Skip the pictures and write out, word for word, the lines below from the one with "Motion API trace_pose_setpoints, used" through the one with "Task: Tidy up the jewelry", inclusive.

Material shown Block Start

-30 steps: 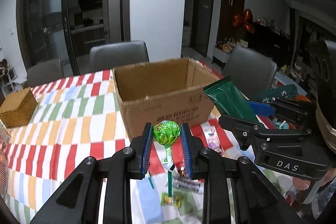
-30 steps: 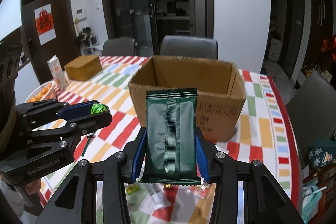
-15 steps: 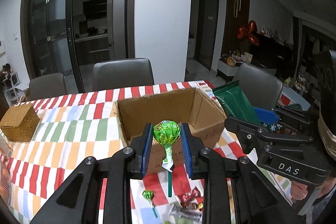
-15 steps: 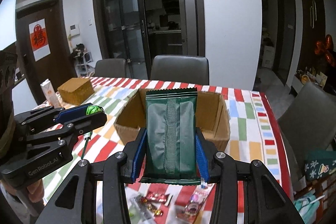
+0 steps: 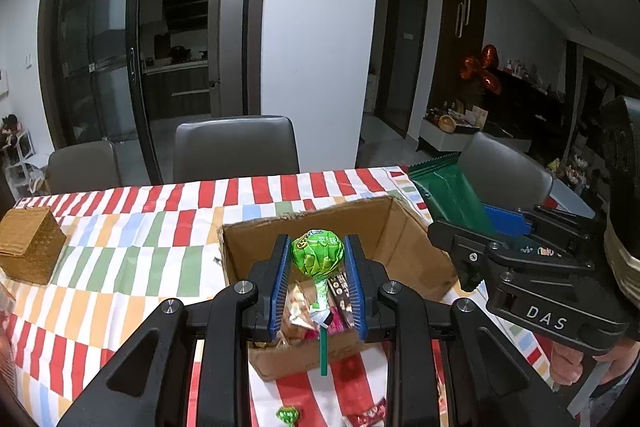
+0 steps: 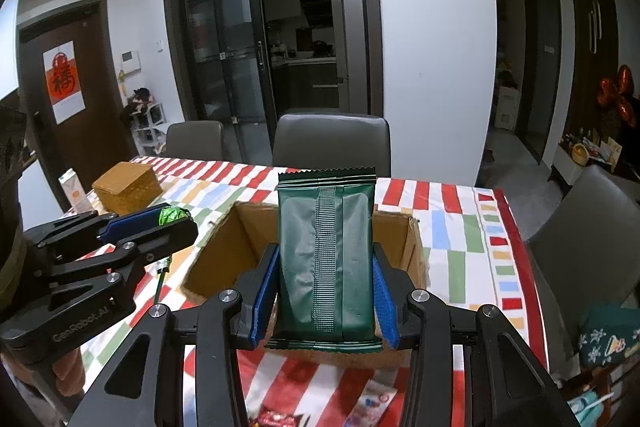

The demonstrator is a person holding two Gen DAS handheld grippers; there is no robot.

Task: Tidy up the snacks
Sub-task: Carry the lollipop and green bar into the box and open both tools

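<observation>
Left gripper [image 5: 316,281] jaws clench a lollipop [image 5: 318,254]; right gripper [image 6: 325,301] jaws clench a green packet [image 6: 326,263]. Carry both over the box [image 5: 404,247] just ahead, then release low inside.

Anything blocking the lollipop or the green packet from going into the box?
Nothing visible. The box is open-topped with no flaps over it. The left gripper holds the lollipop and the right gripper holds the green packet, both facing the opening. Snacks already lie inside, with room left.
</observation>
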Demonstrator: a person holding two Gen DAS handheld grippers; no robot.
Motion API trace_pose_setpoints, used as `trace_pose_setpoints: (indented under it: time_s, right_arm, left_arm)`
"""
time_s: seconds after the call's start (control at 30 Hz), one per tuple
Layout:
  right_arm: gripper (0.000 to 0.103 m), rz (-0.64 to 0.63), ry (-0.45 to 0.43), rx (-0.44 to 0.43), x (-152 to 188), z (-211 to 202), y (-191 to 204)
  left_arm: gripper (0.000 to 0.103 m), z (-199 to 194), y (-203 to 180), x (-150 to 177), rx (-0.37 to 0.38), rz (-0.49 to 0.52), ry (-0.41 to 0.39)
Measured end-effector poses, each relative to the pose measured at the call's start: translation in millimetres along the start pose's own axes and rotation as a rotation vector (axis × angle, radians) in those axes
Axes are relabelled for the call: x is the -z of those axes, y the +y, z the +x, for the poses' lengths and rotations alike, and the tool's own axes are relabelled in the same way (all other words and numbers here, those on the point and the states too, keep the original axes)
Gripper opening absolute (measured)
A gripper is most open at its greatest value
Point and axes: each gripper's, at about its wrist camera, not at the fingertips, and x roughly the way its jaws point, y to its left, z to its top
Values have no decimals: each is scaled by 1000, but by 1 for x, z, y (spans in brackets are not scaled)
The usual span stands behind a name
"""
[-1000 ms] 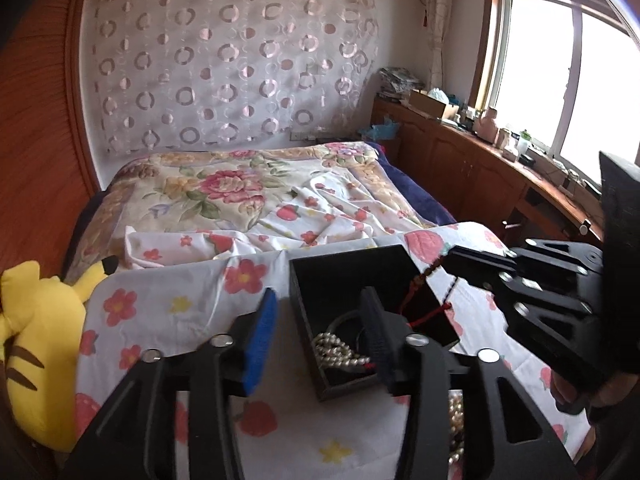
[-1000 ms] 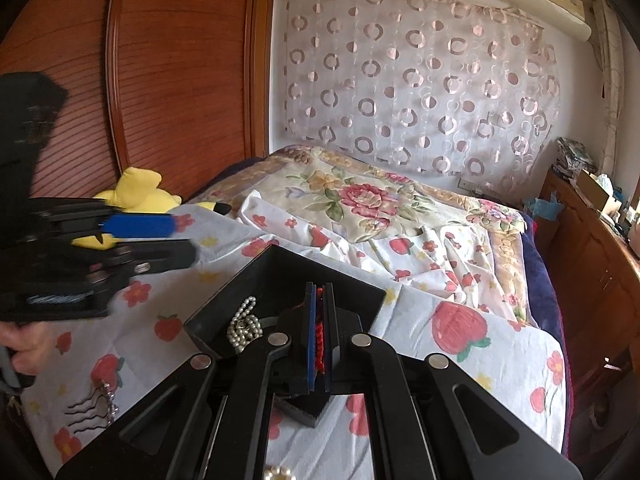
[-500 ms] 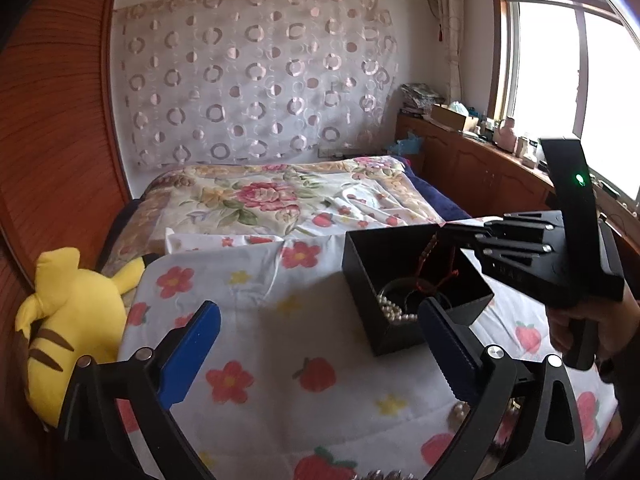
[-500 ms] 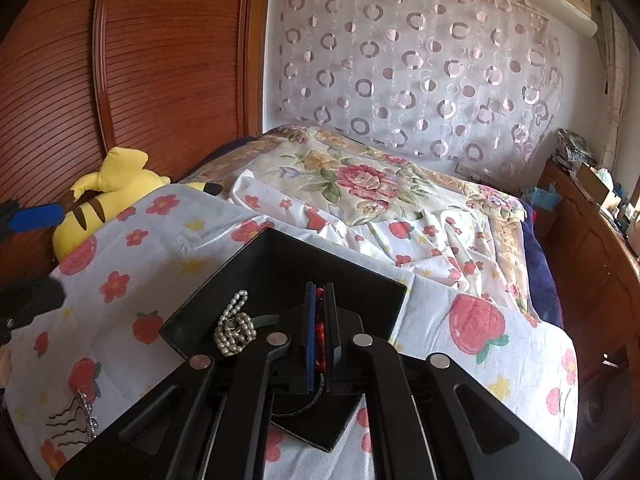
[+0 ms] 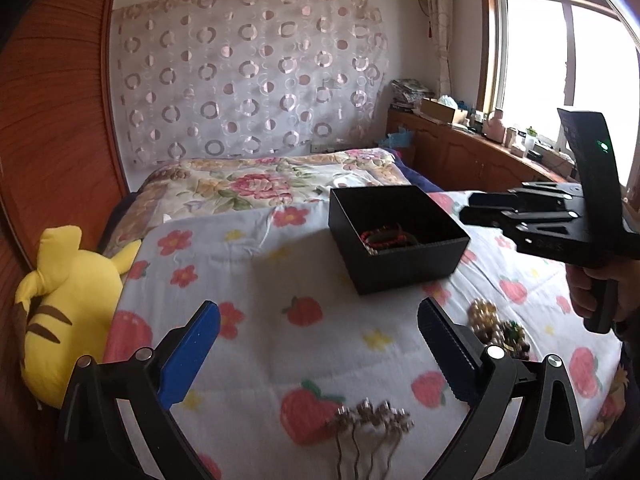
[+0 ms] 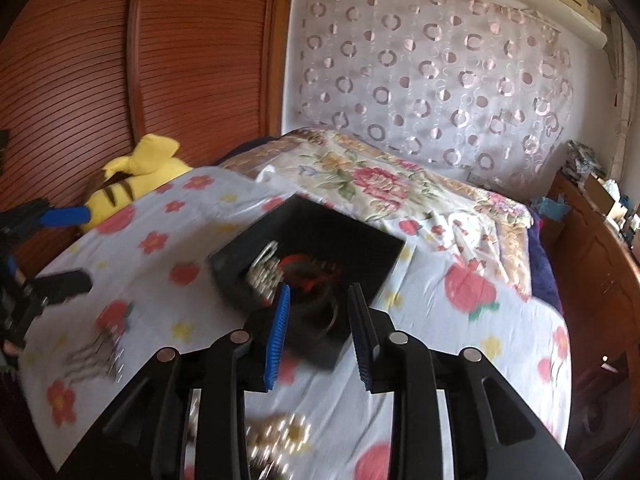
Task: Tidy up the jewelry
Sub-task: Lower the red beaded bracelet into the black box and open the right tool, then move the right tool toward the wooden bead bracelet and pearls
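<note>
A black open box (image 5: pixel 416 268) (image 6: pixel 360 236) sits on the flowered sheet. Inside it lie a red beaded bracelet (image 5: pixel 384 236) (image 6: pixel 308 272) and a pearl string (image 6: pixel 262 272). My right gripper (image 6: pixel 319 300) (image 5: pixel 470 207) hovers just before the box's near corner. Its jaws are opening and nothing is between the pads. My left gripper (image 5: pixel 318 320) (image 6: pixel 66 248) stands wide open and empty over the sheet, left of the box. Silver hairpins (image 5: pixel 372 420) (image 6: pixel 96 356) lie just below it. A pile of pearl and dark beads (image 5: pixel 496 328) (image 6: pixel 280 436) lies near its right finger.
A yellow plush toy (image 5: pixel 68 300) (image 6: pixel 136 172) lies at the bed's left edge against the wooden wall panel (image 5: pixel 52 120). A floral quilt (image 5: pixel 260 184) covers the far bed. A wooden cabinet (image 5: pixel 472 160) runs under the window at right. A person's hand (image 5: pixel 588 292) holds the right gripper.
The right gripper opened and let go of the red bracelet, which now lies in the box. The left gripper opened wide and drew back from the box to above the hairpins.
</note>
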Motion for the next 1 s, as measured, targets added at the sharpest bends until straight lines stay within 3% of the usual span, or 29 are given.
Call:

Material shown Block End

▸ **Task solution**
Motion API trace_pose_setpoints, used as `trace_pose_setpoints: (indented under it: time_s, right_arm, left_arm)`
"""
time_s: seconds after the call's start (control at 30 Hz), one per tuple
Layout:
  right_arm: gripper (0.000 to 0.103 m), rz (-0.64 to 0.63), ry (-0.45 to 0.43), rx (-0.44 to 0.43), x (-152 to 188), z (-211 to 202), y (-191 to 204)
  left_arm: gripper (0.000 to 0.103 m), z (-199 to 194), y (-203 to 180), x (-150 to 177), rx (-0.37 to 0.38), rz (-0.49 to 0.52), ry (-0.41 to 0.39)
Measured end-effector poses, each relative to the pose measured at the call's start: translation in millimetres along the start pose's own axes and rotation as a rotation vector (axis × angle, radians) in those axes
Axes are relabelled for the call: x is the -z of those axes, y the +y, z the +x, for the poses' lengths and rotations alike, and the tool's own axes are relabelled in the same way (all other words and numbers here, those on the point and the states too, keep the original axes)
Gripper opening absolute (measured)
A gripper is most open at its greatest value
Point and axes: each gripper's, at about its wrist camera, not at the fingertips, and x roughly the way its jaws point, y to its left, z to its top
Values have no decimals: each is scaled by 1000, but by 1 for x, z, y (spans in brackets are not scaled)
The usual span stands behind a name
"""
[-1000 ms] 
[-1000 ms] 
[-500 ms] 
[-500 ms] 
[+0 ms] 
[+0 ms] 
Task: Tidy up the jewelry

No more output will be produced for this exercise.